Sep 18, 2009

Developing for IPhone with MonoTouch

I'm developing my first app for the iPhone using Mono, MonoTouch and MonoDevelop in a Mac Mini. Never used seriously a Mac before, and last time I've developed something professionally for an Apple platform was for the Apple II, back in the 1970s (yes, I'm that old...).

Anyway, it is awesome to be able to leverage my skills with Mono and C#, instead of having to resort to Objective-C, to get the job done.

So far, I'm tackling the still steep learning curve over Cocoa, Interface Builder, and the limitations imposed over Mono by the AOT compiling the iPhone platform mandates.

My app has just a Login View, so far, that already interacts and validates against a hard-coded password, and Monodevelop generates an executable with some 4.7 Megabytes to be deployed to the iPhone Simulator.

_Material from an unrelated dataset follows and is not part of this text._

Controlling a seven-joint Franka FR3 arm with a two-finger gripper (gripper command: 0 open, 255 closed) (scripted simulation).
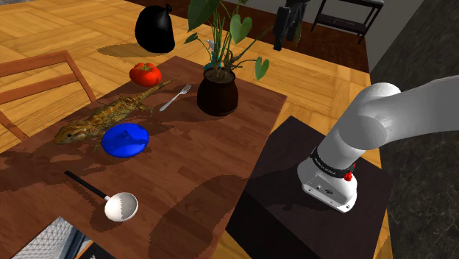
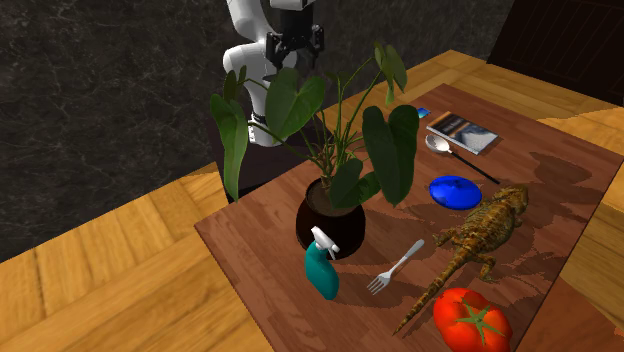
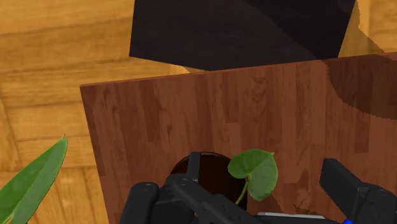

When you think that all the Mono native runtime and huge parts of the basic class library already in native binary format is in there, I think it is a reasonable size, that won't grow much until I add loads and loads of functionality to the application.

I've been using the evaluation version of Monotouch so far, but I think it is proving itself worth the price, and my boss already said the investment on buying one or two (if we buy a second mac) enterprise licenses has a green.

Now I'm going to move more code from our J2ME version of the app to C#, while also trying to build an usable interface on top of it along the Apple guidelines.

2 comments:

CausticMango said...

Dude, I'm a C# developer also, but I would strongly recommend you just learn a little Objective C.

It's not a bad language and you'll probably have a better experience.

At least, that's my experience.

Sandro Magi said...

Is that 4+MB including all the stripping done by the Mono linker? If so, I gotta say that's not gonna be good enough for most iPhone development.